Did you know that new calendars, appointment books, and planners had increased sales of nearly 10 percent over 2014-2015 amounting to nearly a half-billion dollars?

Did you know that over a half-billion print books were sold in 2015, nearly four percent more than the previous year while e-book sales fell?

Did you know that the sale of vinyl records, board games, film photography and paper journals have increased annually over past few years?

The resurgence of analog products in the midst of a digital revolution in how we now live is a marker, an early sign of millions of people (and I include myself) figuring out what’s important in living a life fully in a world that has become increasingly digital.

Feeling the pages of a book, having a watch with numbers and a sweep second hand, playing Monopoly and chess on an actual board with others, taking family photos with an actual camera– while easy to dismiss as whiny nostalgia–are signs of many people figuring out pathways to a life that mixes the analog and digital.

The persistence of the analog also means that interacting with people at work, at Costco, in a hospital and home care, in churches, playgrounds, in bars and at home matters a great deal. Face-to-face relationships are analog. They are the bonds that bind each of us to one another in families, among intimate friends, neighborhoods, and workplaces. They matter far more than Facebook “friends.”

Consider the helping professions (e.g., doctors, therapists, nurses, ministers, social workers, teachers). Doctors and nurses have patients; therapists and social workers have clients; ministers, rabbis and imams have congregants, and teachers have students. Each of these professionals is immensely aided by new technologies they use daily yet their work depends upon human interaction and unfolding relationships. And in these relationship-bound professions is where the analog and digital intertwine. Not either/or, one or the other–analog and digital easily mix in these helping professions. And it is in schools especially where face-to-face contacts occur daily, where relationships begin and mature, where the analog and digital world come together.

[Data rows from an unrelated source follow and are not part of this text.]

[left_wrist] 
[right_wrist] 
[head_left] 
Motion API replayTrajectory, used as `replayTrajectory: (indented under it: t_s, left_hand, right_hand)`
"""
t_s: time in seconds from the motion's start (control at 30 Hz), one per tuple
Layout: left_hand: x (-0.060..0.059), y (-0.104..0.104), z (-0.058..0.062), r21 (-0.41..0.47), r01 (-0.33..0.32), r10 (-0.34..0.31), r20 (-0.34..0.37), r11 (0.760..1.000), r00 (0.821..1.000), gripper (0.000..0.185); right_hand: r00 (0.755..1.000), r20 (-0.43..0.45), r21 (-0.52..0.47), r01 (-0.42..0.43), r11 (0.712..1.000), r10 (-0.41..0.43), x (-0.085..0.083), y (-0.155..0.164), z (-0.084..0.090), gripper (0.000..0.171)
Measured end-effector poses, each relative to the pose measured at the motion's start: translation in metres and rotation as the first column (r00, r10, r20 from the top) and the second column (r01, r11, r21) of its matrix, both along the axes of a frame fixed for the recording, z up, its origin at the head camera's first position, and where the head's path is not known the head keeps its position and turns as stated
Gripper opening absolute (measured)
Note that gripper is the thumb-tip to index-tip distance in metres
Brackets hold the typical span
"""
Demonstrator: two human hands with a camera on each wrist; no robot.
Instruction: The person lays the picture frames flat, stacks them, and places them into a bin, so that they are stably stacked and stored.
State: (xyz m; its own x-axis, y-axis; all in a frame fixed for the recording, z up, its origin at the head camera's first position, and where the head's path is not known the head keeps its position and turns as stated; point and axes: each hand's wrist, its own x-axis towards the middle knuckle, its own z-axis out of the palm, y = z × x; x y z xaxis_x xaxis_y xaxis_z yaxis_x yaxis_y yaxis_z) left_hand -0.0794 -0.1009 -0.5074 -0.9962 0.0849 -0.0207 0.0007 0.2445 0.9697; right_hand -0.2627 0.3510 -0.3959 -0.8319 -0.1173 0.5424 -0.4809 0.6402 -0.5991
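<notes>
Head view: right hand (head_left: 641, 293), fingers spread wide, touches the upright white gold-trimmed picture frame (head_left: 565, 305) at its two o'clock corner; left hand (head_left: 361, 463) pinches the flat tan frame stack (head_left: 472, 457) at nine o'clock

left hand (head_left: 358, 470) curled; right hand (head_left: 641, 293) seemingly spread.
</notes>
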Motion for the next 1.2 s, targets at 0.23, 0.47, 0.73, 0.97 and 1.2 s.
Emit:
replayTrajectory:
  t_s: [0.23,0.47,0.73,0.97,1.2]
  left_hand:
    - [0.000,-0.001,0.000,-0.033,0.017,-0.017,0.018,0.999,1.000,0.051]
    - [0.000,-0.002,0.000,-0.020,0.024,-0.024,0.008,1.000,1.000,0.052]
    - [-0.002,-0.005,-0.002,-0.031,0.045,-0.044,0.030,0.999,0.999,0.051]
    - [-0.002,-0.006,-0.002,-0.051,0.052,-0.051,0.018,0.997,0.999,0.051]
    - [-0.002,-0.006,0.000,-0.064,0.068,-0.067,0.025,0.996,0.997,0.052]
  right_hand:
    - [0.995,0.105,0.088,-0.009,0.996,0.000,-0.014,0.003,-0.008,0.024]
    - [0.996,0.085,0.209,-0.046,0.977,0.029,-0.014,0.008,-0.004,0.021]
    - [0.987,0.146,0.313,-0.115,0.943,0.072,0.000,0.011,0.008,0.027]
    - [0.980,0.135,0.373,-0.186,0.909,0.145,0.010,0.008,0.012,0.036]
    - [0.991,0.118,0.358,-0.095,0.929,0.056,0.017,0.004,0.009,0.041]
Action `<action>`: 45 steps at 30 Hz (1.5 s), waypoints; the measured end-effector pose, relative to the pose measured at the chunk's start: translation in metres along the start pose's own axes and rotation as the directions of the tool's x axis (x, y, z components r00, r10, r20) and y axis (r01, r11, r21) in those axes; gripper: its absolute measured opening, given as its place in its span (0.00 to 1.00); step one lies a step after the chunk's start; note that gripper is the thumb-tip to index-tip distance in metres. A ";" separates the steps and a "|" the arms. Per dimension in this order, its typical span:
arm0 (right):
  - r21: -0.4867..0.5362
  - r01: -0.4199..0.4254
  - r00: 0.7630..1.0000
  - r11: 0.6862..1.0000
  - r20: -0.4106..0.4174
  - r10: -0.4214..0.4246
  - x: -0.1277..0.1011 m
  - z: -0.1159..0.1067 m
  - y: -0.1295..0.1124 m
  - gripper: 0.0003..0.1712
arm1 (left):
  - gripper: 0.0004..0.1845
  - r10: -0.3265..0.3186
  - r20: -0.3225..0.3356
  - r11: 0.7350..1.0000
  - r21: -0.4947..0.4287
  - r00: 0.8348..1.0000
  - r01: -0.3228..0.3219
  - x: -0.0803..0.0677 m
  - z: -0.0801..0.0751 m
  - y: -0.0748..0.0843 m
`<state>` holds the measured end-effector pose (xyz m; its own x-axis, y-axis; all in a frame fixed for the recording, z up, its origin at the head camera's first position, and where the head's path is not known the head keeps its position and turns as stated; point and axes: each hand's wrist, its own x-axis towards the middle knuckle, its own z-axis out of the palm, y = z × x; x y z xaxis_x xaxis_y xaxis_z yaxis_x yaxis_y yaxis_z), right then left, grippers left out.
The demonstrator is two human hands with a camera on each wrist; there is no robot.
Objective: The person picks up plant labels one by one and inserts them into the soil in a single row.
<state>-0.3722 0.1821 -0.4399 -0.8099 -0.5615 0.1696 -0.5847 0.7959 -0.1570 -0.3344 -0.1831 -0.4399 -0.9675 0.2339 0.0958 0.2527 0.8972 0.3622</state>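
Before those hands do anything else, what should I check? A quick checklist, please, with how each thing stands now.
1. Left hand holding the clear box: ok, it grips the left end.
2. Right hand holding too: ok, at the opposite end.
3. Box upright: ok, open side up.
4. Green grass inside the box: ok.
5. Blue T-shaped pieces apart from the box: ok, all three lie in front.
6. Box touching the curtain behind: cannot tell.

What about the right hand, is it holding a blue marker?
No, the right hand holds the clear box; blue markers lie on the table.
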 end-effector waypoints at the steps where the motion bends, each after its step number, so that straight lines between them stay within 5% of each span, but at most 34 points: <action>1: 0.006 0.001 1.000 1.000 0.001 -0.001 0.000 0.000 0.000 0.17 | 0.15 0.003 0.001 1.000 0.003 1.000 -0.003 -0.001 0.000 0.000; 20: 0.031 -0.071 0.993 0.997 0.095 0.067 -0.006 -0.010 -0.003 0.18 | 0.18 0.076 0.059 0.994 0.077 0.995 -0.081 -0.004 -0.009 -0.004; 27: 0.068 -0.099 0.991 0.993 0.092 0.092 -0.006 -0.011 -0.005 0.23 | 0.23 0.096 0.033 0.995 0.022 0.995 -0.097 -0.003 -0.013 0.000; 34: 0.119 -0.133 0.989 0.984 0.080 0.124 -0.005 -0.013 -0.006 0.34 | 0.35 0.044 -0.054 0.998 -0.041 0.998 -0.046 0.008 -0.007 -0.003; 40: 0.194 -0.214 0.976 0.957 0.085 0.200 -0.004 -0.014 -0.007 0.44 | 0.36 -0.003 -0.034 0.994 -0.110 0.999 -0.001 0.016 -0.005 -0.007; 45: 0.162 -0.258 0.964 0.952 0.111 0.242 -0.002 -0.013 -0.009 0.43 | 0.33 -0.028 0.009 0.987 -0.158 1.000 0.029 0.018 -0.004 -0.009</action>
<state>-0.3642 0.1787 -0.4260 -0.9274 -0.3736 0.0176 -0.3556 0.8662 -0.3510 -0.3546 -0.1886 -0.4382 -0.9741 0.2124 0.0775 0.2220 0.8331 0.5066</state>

Because schools are relationship-driven, where adults interact daily with children and youth, they are basically analog institutions in democratic, market-driven societies. They won’t go away. Bricks and mortar schools will be around for the rest of the century because communities need them to convey to children and youth knowledge, values, skills and attitudes essential to that society and becoming adults who will contribute to their communities. Schooling is as much about the head as it is about the heart. A fact often forgotten by those avid reformers (and parents) who see schools as efficient escalators to the workplace, who see children and youth as brains on a stick.

The head and heart come together in schooling through adults interacting daily with children and youth in and out of classrooms. Digital tools, hyped as they are, have surely entered  teachers’ repertoires to reduce administrative work, increase efficiency while enriching instructional preparation. But the digital will not (and cannot) replace teachers with online schools, robots, virtual reality goggles or similar fantasies. Those schools that work best socialize the next generation into thinking, feeling, and acting beings who work in communities, thrive in workplaces, and learn to live fully in a digital world.

How can I be so confident of schools as analog places where relationships are central and not be replaced by the brave new digital world?

My half-century of experience in schools, awareness of the central role of schooling in a democratic, market-oriented society, and awareness of classrooms across the nation but especially in Silicon Valley have convinced me that schools as analog institutions will persevere and outlast the magical thinking that technologically-driven reformers peddle.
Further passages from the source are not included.